Astonishingly, her response was “I’m not prepared to blackmail my party”!
Over the next two years, the MP for St Austell secured £80m funding for the link road to the A30, and the MPs for Truro and Camborne secured £300m funding for the A30 Carland Cross to Chiverton upgrade which opened this week.
We got nothing.
In 2018, the same group met the Secretary of State for Transport, who was in Truro to visit the Park and Ride. The A38 campaigners gathered near Waitrose for a quick photo to hand over the “case for action”, a booklet jointly produced by Cornwall Council, Plymouth City Council and Devon County Council which spelled out the safety, air quality and economic benefits of upgrading the A38 between Exeter and Bodmin.
After the photo, the MP and campaigners were ushered into a meeting room, but I noticed that the Transport Secretary was heading towards a bus! I left the rest of the campaigners and followed him onto the bus. This gave me ten minutes to grill him on the way forward for our campaign. One piece of advice stood out above all others:
“As much as we all care about deaths and injuries, this work will only happen if it is funded by the Treasury. And the Treasury will only fund projects which provide an economic return on investment. So if you want to succeed, you must always focus your requests on economic benefits first, and safety benefits second.”

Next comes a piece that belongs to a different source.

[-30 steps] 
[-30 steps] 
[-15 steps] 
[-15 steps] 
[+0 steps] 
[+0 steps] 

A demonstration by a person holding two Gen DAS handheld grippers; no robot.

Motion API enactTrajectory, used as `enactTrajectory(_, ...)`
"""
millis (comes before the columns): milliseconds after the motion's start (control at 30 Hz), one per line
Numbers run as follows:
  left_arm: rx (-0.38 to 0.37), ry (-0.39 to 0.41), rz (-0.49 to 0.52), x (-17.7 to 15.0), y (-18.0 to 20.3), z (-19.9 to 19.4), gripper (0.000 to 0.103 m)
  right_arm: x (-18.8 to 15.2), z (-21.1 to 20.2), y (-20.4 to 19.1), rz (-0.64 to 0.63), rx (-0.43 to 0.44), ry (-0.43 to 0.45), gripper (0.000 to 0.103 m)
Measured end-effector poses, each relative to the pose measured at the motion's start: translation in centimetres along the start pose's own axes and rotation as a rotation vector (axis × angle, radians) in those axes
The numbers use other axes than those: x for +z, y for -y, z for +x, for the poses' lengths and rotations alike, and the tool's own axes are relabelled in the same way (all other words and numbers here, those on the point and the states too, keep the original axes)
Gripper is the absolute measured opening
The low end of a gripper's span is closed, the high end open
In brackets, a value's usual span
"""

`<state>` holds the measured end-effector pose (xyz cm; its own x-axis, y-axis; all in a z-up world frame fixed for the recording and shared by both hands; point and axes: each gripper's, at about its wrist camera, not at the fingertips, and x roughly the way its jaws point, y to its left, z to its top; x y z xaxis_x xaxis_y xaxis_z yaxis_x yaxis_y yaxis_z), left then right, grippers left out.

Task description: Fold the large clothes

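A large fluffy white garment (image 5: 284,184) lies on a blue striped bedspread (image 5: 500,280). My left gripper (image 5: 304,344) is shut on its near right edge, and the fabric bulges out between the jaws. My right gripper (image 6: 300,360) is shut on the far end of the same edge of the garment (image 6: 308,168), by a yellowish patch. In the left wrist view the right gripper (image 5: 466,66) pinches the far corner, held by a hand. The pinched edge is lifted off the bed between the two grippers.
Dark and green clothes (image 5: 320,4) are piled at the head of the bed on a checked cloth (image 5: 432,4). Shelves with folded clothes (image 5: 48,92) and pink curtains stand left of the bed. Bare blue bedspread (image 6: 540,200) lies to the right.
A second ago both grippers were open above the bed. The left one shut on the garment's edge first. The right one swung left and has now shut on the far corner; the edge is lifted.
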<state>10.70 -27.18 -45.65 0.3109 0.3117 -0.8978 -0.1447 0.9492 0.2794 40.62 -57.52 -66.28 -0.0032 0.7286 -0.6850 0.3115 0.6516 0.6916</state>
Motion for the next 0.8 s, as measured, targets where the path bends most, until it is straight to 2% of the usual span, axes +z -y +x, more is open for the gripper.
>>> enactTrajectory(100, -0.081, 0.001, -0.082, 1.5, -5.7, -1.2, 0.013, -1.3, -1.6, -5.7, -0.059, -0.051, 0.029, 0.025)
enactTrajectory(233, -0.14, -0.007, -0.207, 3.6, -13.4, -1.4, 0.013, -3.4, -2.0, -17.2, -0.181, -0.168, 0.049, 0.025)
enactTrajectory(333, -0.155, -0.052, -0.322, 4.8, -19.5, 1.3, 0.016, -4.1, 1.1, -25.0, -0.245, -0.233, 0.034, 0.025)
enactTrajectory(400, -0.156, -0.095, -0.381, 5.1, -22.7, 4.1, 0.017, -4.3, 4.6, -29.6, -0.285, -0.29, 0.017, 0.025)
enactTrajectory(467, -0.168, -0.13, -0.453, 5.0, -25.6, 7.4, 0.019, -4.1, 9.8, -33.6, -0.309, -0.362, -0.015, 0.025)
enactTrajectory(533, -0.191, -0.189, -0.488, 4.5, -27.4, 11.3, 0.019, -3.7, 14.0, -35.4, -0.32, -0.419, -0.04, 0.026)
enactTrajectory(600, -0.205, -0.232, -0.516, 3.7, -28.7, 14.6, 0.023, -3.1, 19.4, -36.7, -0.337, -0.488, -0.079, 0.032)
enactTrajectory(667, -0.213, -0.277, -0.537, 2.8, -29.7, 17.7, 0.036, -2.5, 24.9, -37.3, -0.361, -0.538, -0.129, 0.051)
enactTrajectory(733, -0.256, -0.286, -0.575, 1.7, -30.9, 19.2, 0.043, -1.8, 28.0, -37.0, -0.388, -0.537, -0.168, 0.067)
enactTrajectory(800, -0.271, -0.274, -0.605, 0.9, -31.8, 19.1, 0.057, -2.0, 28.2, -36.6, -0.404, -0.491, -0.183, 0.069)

I reported this advice back to the group, but unfortunately it was not taken. The scheme that was put forward for the 2020-2025 funding cycle was a “Safety package” which provided funding purely to examine options for reducing collisions between Trerulefoot and Carkeel, with no remit to consider economic improvements. As a result, five years later we have been left with a set of proposals to slow vehicles down with speed limits, enforcement cameras and pedestrian crossings, but no plans for any new bypass.

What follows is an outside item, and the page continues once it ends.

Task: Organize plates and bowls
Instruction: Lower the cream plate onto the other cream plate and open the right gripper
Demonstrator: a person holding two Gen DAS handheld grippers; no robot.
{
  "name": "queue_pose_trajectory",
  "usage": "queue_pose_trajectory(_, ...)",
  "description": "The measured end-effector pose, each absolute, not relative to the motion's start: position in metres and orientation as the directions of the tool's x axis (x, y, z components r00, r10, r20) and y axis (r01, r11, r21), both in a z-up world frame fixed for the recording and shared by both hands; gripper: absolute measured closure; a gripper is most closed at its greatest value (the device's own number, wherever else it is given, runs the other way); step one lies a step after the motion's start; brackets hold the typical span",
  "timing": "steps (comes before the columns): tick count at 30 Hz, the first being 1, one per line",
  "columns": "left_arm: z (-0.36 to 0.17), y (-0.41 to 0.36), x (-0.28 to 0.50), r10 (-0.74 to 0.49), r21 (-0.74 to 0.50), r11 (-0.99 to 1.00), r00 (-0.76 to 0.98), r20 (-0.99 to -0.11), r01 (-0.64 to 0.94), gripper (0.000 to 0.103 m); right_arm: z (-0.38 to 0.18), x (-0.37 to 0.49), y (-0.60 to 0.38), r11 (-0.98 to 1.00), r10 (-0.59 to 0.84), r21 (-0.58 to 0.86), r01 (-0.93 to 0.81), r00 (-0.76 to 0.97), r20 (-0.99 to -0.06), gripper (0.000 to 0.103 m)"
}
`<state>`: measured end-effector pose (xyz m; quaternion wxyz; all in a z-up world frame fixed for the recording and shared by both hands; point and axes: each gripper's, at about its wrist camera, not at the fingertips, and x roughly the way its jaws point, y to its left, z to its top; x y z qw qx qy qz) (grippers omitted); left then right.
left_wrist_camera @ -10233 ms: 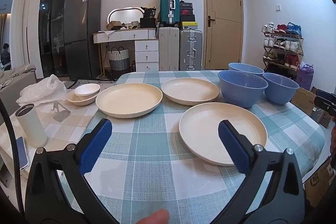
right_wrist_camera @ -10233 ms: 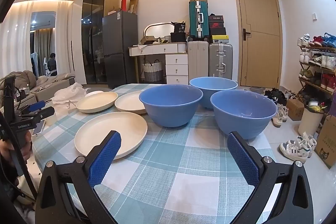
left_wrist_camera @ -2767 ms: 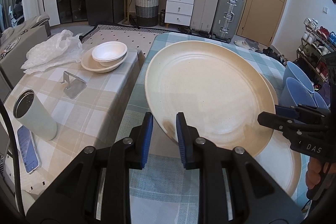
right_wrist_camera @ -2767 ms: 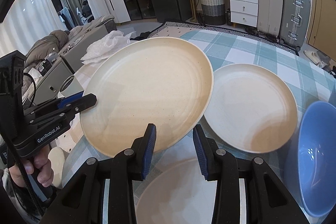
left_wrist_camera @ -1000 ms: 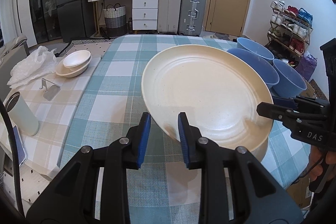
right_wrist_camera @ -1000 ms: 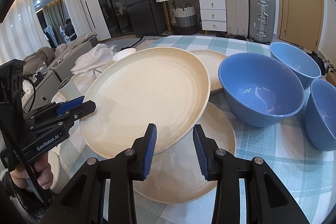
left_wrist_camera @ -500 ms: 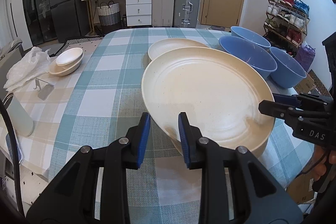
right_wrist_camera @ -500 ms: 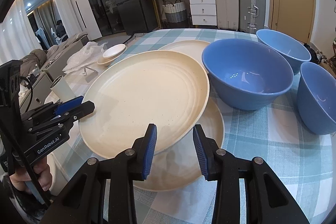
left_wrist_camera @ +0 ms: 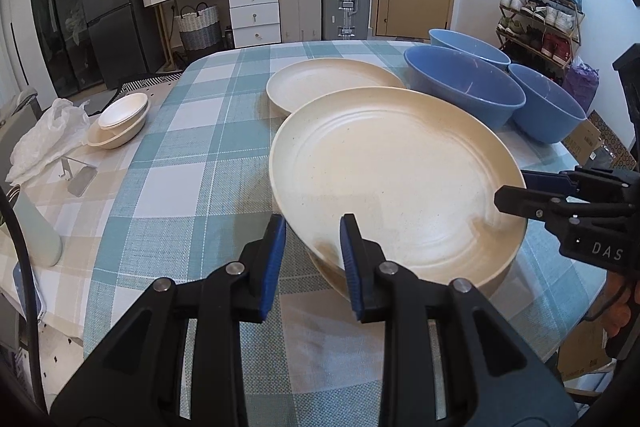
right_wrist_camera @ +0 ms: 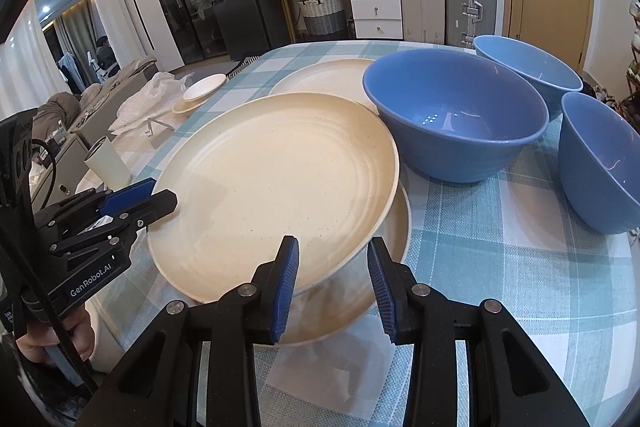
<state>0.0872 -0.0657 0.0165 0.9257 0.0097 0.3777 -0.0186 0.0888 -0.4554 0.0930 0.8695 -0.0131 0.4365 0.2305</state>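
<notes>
A large cream plate (left_wrist_camera: 392,179) hangs slightly tilted just above a second cream plate (right_wrist_camera: 384,259) on the checked tablecloth (left_wrist_camera: 192,187). My left gripper (left_wrist_camera: 312,227) is shut on its near rim. In the right wrist view the same plate (right_wrist_camera: 272,179) has its rim between the blue pads of my right gripper (right_wrist_camera: 332,247), which is shut on it. Each gripper shows in the other's view, clamped on the opposite rim. A third cream plate (left_wrist_camera: 332,79) lies farther back. Three blue bowls (right_wrist_camera: 452,115) stand to the right of the plates.
A lower side table on the left carries stacked small white bowls (left_wrist_camera: 120,119), a crumpled plastic bag (left_wrist_camera: 44,135), a metal phone stand (left_wrist_camera: 80,179) and a white tumbler (right_wrist_camera: 108,163). Beyond the bowls the table's right edge drops to cardboard boxes and a shoe rack.
Both grippers have sunk with the plate, bringing it closer to the plate below. The far plate has come out from behind the held one.
</notes>
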Motion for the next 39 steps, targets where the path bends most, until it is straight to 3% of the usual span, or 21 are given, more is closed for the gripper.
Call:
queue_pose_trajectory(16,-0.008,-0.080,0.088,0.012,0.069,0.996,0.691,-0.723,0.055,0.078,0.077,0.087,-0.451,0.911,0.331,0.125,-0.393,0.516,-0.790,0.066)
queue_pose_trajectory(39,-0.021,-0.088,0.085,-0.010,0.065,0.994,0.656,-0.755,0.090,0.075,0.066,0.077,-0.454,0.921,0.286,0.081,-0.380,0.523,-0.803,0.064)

Having missed the opportunity to secure meaningful funding in 2017, we have now been told that there will be no funding at all in the 2020-2025 funding cycle. Labour’s top priority is to keep spending low, so their only manifesto commitment on roads is to fill more potholes (funded by postponing a bypass which had already been approved).
One of the biggest barriers to progress is the fact that the A38 is controlled by National Highways rather than Cornwall Council. This means that even minor alterations such as installing new signage or speed cameras need to go through a hugely bureaucratic national sign-off process.
There is also a fundamental flaw in the formula used to calculate the value of road projects. Two identical schemes in different parts of the country will receive different “Benefit Cost Ratios” because schemes in areas of dense populations and high wages will produce a bigger economic benefit than those in areas of lower population density and lower wages. Of course this “national spreadsheet” mindset goes completely against the principle of “levelling up” which is so important for a disadvantaged area like South East Cornwall. We need an MP who will challenge this faulty logic and fight for investments in poorer areas to be given higher priority so that this inequality can be reversed.
One ray of hope lies in devolution. Both the Liberal Democrats and Labour have committed to providing greater devolution across the country, and I have already been involved with cross-party discussions at Cornwall Council about our ambitions.
Cornwall represents 1% of the national population, and the A30 and A38 represent 2% of the national “Strategic Road Network”. If these roads were handed over to Cornwall Council, along with 1-2% of the National Highways budget, this would give us £56-£112 million per year to spend on maintenance and improvements. Operating outside the national five-year project cycle would allow us to improve junctions one by one, rather than spending years hoping for a huge package to fund them all together.
Whatever the outcome of the election, you can be sure that I will keep working for a safe and efficient A38.